A foundation has been established in his name (administered by Ayers’ sister, a social worker in Atlanta). He lives in housing supported by Lamp, the homeless shelter and advocacy group in downtown L.A – whose facilities, staff and residents are prominently featured in the movie.

Ayers, Lopez, and the Lamp folks attended the cast and crew screening of “The Soloist” not long ago.

“We went, but Nathaniel didn’t look at the film,” Lopez reports. “He has a fear of two-dimensional images – it’s another symptom of the illness. It’s just too much to process: two-dimensional ghosts on the screen, especially one of them who’s named Nathaniel.

“So the combination of that, and him knowing that it depicted his breakdown, was a little too much for him to handle.

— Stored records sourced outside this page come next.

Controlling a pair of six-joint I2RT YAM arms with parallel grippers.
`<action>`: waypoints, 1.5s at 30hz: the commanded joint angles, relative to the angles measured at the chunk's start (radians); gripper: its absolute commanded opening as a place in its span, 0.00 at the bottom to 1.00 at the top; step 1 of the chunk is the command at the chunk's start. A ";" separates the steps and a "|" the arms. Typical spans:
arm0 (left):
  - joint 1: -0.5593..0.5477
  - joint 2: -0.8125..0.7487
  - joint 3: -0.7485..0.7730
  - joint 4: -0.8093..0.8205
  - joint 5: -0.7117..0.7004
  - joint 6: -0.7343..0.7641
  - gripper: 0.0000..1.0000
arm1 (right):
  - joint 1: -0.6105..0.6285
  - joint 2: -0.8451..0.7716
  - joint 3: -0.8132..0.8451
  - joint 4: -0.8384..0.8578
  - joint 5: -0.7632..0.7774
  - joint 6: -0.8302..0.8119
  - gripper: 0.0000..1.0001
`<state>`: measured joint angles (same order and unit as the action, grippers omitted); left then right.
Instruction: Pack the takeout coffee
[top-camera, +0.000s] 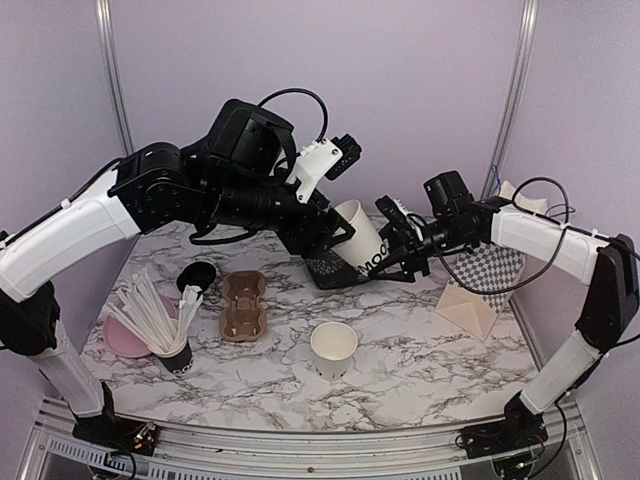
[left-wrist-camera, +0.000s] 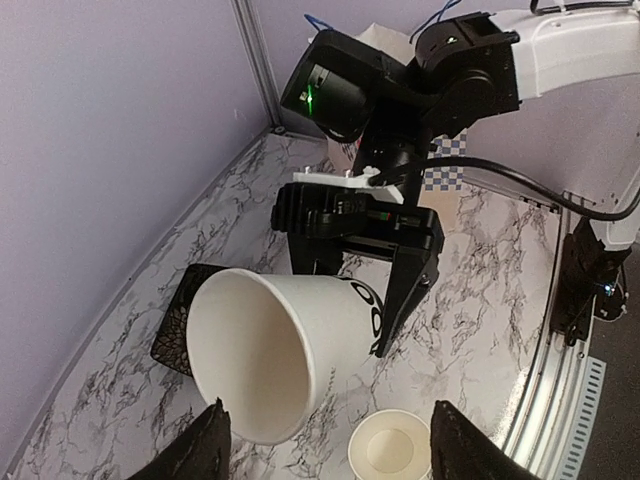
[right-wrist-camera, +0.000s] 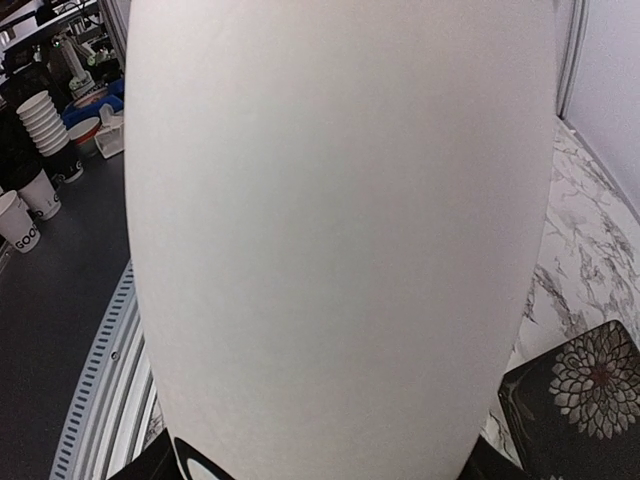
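Observation:
One white paper cup (top-camera: 362, 243) with dark lettering, lidless, is held tilted above the table's back middle. My right gripper (top-camera: 393, 258) is shut on its lower side; its black fingers (left-wrist-camera: 408, 268) clamp the cup (left-wrist-camera: 275, 345) in the left wrist view. The cup's wall (right-wrist-camera: 340, 230) fills the right wrist view. My left gripper (left-wrist-camera: 330, 425) is open, its fingertips (left-wrist-camera: 212, 430) spread wide just in front of the cup's open mouth, not touching it. A second lidless white cup (top-camera: 333, 348) stands upright at the front middle and also shows in the left wrist view (left-wrist-camera: 392, 450).
A brown cardboard cup tray (top-camera: 245, 306) lies left of centre. A black lid (top-camera: 197, 274) lies behind a black cup of white sticks (top-camera: 165, 335) and a pink plate (top-camera: 122, 338). A black patterned square (top-camera: 333, 268) lies under the held cup. A white pyramid-shaped box (top-camera: 468, 306) and a checkered bag (top-camera: 497, 268) are on the right.

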<state>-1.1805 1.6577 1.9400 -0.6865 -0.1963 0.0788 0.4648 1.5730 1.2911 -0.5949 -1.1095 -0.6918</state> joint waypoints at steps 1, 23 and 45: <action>0.042 0.023 0.017 -0.029 0.157 -0.048 0.67 | 0.021 -0.039 0.015 -0.043 0.017 -0.052 0.61; 0.098 0.101 0.056 -0.055 0.162 -0.002 0.00 | 0.028 -0.064 -0.041 -0.001 0.050 -0.049 0.97; 0.536 0.500 0.332 -0.348 -0.187 -0.101 0.00 | 0.023 -0.077 -0.232 0.100 0.120 -0.068 0.94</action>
<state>-0.6601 2.0758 2.1944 -0.9333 -0.3656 0.0296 0.4843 1.5124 1.0641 -0.5102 -0.9955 -0.7391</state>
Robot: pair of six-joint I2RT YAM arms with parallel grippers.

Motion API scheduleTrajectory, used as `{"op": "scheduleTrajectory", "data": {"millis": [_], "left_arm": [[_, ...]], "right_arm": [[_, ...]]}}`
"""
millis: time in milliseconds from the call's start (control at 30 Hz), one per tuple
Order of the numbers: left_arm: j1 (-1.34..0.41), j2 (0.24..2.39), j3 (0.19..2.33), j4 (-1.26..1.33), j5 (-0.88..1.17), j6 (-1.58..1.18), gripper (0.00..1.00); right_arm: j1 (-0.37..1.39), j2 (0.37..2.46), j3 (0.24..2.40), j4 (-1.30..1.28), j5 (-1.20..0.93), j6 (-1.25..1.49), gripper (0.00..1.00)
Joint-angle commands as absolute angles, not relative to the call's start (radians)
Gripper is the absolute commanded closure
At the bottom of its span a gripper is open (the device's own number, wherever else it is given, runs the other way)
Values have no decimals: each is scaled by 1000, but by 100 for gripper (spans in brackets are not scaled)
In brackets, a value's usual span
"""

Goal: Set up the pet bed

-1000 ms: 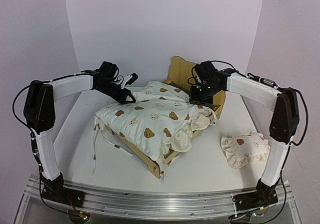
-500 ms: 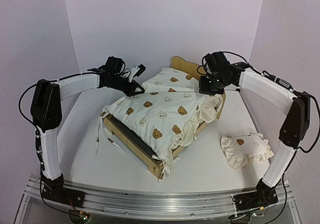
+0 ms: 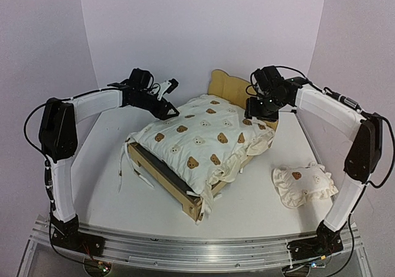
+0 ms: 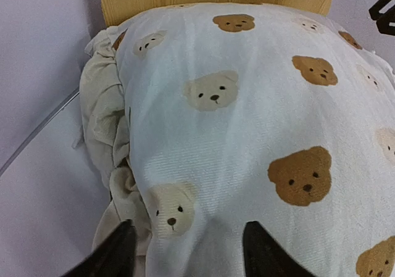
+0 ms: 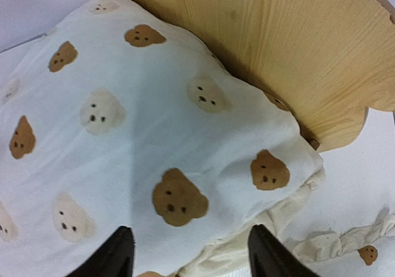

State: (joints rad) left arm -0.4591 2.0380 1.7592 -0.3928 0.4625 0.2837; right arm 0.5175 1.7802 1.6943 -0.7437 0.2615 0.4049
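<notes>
The pet bed stands slantwise in the middle of the table, its eared headboard at the far end and its foot toward the near edge. A cream bear-print cushion lies on it and covers most of the frame; its edges and ties hang over the left and near sides.

The left gripper hovers at the far left corner of the cushion. In its wrist view the two dark fingers stand well apart with nothing between them, the fabric just beneath.

The right gripper hangs over the far right corner of the cushion, just beside the headboard. Its fingers are likewise spread and grasp nothing.

A small ruffled pillow lies on the table near the right, well apart from the bed.
</notes>
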Motion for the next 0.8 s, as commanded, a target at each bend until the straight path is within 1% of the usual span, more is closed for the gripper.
{"op": "scheduleTrajectory", "data": {"millis": [0, 67, 133, 267, 367, 500, 767], "left_arm": [[-419, 2009, 1884, -476, 458, 346, 27], [-386, 1986, 1884, -495, 458, 362, 24], [-349, 1963, 1854, -506, 453, 380, 24], [-286, 1906, 1721, -479, 407, 444, 24], [-231, 1884, 1617, -418, 397, 471, 24], [-199, 1896, 1566, -366, 356, 486, 25], [-197, 1969, 1517, -297, 351, 506, 26]], "right_arm": [[509, 1698, 1708, -856, 322, 393, 29], [495, 1672, 1692, -884, 339, 388, 28], [468, 1643, 1665, -893, 343, 385, 27], [364, 1631, 1631, -883, 253, 352, 26], [278, 1680, 1667, -856, 136, 287, 29], [198, 1783, 1753, -839, 55, 233, 32], [141, 1948, 1867, -778, -18, 208, 34]]}}
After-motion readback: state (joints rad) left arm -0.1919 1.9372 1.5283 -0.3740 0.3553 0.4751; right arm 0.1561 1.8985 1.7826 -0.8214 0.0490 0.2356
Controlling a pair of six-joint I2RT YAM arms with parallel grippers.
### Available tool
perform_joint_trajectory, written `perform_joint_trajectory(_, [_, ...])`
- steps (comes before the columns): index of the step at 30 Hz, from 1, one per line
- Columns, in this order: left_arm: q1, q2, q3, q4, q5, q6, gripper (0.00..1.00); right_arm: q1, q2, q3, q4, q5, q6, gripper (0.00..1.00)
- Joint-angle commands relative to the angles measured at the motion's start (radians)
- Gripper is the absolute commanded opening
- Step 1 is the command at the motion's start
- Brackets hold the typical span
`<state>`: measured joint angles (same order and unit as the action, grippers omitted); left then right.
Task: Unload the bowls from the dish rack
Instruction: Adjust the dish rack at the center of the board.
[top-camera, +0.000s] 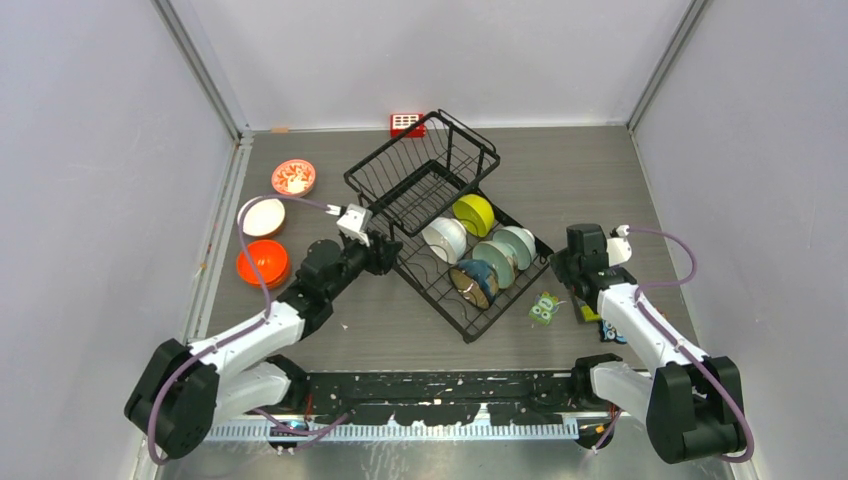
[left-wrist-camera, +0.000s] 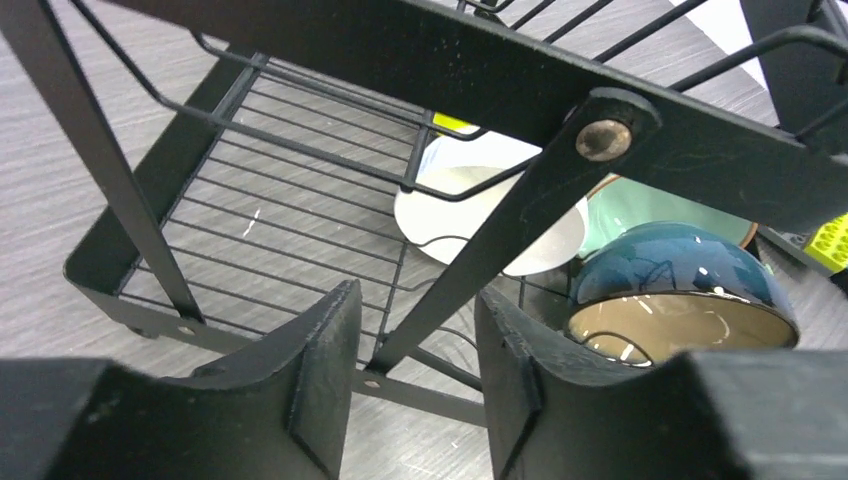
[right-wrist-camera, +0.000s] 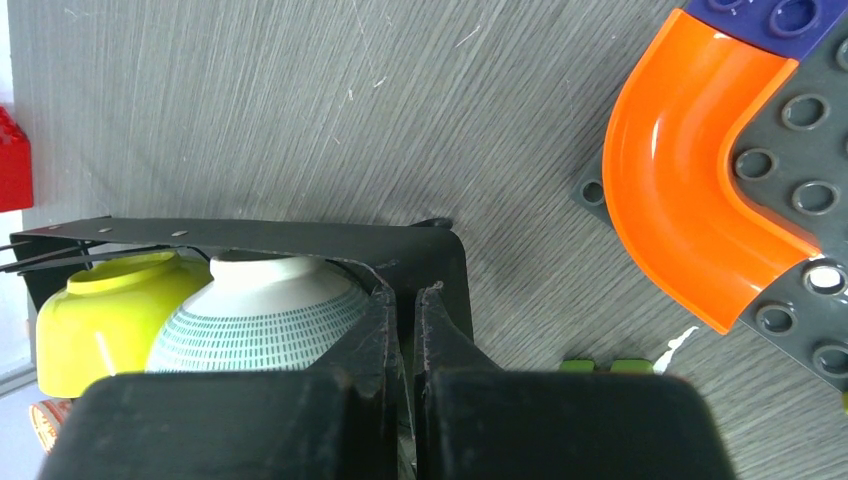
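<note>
The black wire dish rack (top-camera: 468, 327) stands mid-table with its upper basket (top-camera: 420, 150) swung up and back. In its lower tier stand a white bowl (top-camera: 443, 238), a lime-yellow bowl (top-camera: 474, 214), two pale mint bowls (top-camera: 495, 262) and a dark bowl with a tan inside (top-camera: 474, 282). Three bowls sit on the table at left: red-patterned (top-camera: 293, 177), white (top-camera: 264, 217), orange (top-camera: 263, 262). My left gripper (top-camera: 388, 252) (left-wrist-camera: 415, 300) is at the rack's left end, its jaws apart on either side of a slanted strut (left-wrist-camera: 520, 200). My right gripper (top-camera: 558, 262) (right-wrist-camera: 405, 295) is shut on the rack's right corner wall (right-wrist-camera: 300, 235).
A red block (top-camera: 405, 123) lies behind the rack. An owl card (top-camera: 544, 308) and toy blocks (top-camera: 590, 315) lie by the right arm; an orange curved piece (right-wrist-camera: 690, 200) sits on a dark studded plate. Grey walls enclose the table on three sides.
</note>
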<state>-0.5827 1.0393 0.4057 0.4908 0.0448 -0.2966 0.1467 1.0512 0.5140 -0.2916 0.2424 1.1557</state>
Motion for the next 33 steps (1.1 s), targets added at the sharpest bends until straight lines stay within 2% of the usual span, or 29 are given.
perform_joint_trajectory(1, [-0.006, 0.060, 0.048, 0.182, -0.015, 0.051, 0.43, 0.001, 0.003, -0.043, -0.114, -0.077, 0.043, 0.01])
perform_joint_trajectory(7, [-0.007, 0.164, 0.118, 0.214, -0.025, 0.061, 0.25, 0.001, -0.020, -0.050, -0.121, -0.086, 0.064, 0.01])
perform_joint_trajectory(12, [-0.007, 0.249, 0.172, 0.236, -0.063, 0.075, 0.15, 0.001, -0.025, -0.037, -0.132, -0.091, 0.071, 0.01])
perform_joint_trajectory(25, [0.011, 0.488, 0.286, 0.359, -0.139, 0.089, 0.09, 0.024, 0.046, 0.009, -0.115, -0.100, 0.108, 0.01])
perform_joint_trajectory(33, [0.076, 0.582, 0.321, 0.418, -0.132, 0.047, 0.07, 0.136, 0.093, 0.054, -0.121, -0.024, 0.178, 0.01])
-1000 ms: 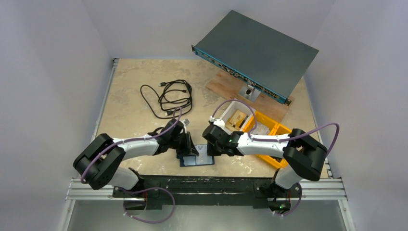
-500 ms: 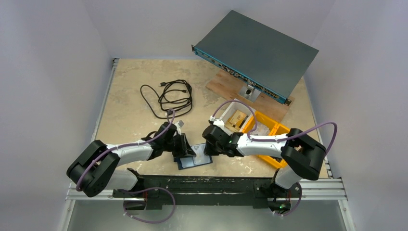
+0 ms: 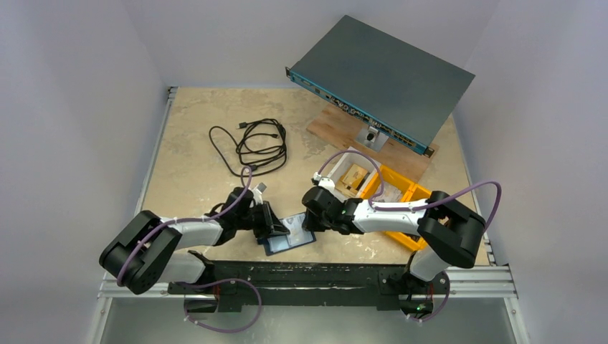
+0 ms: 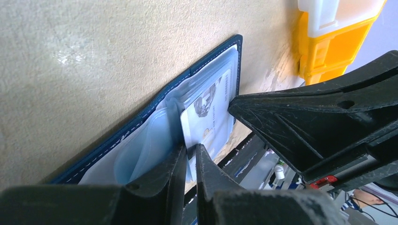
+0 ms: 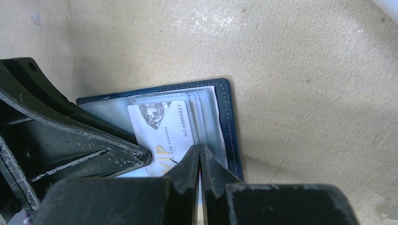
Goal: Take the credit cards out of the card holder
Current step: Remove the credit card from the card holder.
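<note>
The card holder [image 3: 294, 242] lies open on the counter [image 3: 193, 186], close to its near edge and between the two arms. The left hand [image 4: 189, 157] is pinched on an edge of a white card [image 5: 162, 124] that sits in the holder's clear sleeves [image 5: 209, 119]. The right hand [image 5: 199, 157], fingers together, rests its tips on those sleeves.

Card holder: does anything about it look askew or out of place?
Yes. A white card sticks partway out of its clear sleeve in the open card holder, pinched at its edge by the left claw. The shut right claw rests on the holder.
</note>
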Tool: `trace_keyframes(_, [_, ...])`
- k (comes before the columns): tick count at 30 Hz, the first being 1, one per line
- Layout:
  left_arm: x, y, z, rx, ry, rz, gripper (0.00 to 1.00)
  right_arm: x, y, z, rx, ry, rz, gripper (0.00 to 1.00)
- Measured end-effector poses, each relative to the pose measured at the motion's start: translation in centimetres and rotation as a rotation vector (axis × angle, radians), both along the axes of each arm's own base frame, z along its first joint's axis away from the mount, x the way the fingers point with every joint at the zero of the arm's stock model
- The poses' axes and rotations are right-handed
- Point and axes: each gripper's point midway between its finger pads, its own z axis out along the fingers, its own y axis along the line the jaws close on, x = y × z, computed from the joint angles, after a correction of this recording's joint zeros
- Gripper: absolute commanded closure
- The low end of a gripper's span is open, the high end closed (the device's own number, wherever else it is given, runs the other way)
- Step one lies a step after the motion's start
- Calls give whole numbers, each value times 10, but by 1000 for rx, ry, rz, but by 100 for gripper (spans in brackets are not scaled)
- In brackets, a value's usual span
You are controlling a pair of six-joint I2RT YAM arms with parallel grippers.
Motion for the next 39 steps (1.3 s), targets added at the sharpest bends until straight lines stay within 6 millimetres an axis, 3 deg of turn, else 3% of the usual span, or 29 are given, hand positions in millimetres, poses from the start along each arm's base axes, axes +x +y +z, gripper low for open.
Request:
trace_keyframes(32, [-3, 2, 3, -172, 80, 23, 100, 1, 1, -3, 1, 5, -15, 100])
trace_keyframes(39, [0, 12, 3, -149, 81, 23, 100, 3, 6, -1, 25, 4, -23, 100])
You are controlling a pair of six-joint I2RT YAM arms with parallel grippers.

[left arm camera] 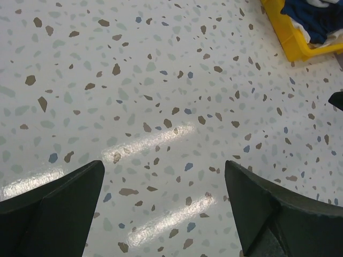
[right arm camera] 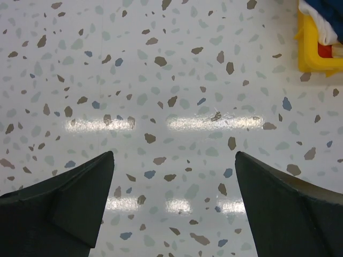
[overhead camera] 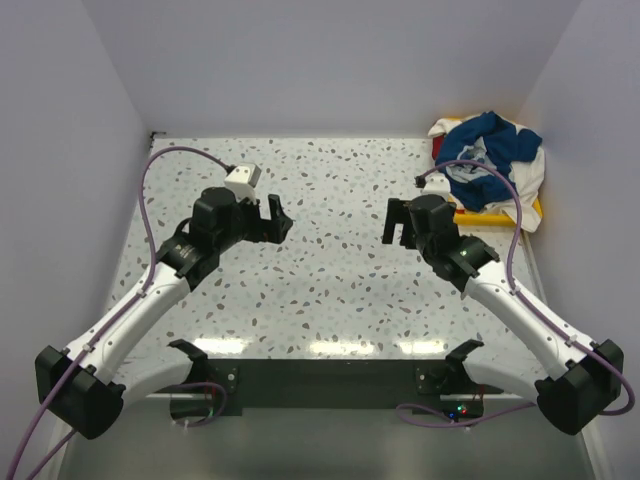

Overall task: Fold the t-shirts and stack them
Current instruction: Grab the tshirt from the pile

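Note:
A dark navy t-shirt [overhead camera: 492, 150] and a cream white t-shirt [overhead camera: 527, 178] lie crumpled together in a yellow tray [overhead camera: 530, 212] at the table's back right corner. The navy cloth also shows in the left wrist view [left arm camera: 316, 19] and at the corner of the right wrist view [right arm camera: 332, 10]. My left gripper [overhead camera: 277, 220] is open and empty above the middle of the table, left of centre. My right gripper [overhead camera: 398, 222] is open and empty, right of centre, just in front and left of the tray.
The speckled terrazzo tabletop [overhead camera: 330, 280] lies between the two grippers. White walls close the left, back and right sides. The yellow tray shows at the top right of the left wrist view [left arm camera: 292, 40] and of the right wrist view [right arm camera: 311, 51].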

But the people that he lives with are in the movie … and Paramount sent a big bus to take them over to the theater in Hollywood, so it was party time for them, and he didn’t want to miss out on it.

“I met him there and we sat next to each other and I said, ‘Look, just remember this is a somewhat fictional representation of our lives, and Jamie Foxx is going to say things that you didn’t say, Robert Downey is going to say things that I didn’t say, but this is about our friendship and I think there are some powerful messages here that you should be proud of and I’m very thankful for your generosity in sharing the story. And if it’s uncomfortable for you, just close your eyes, or we’ll go for a walk.’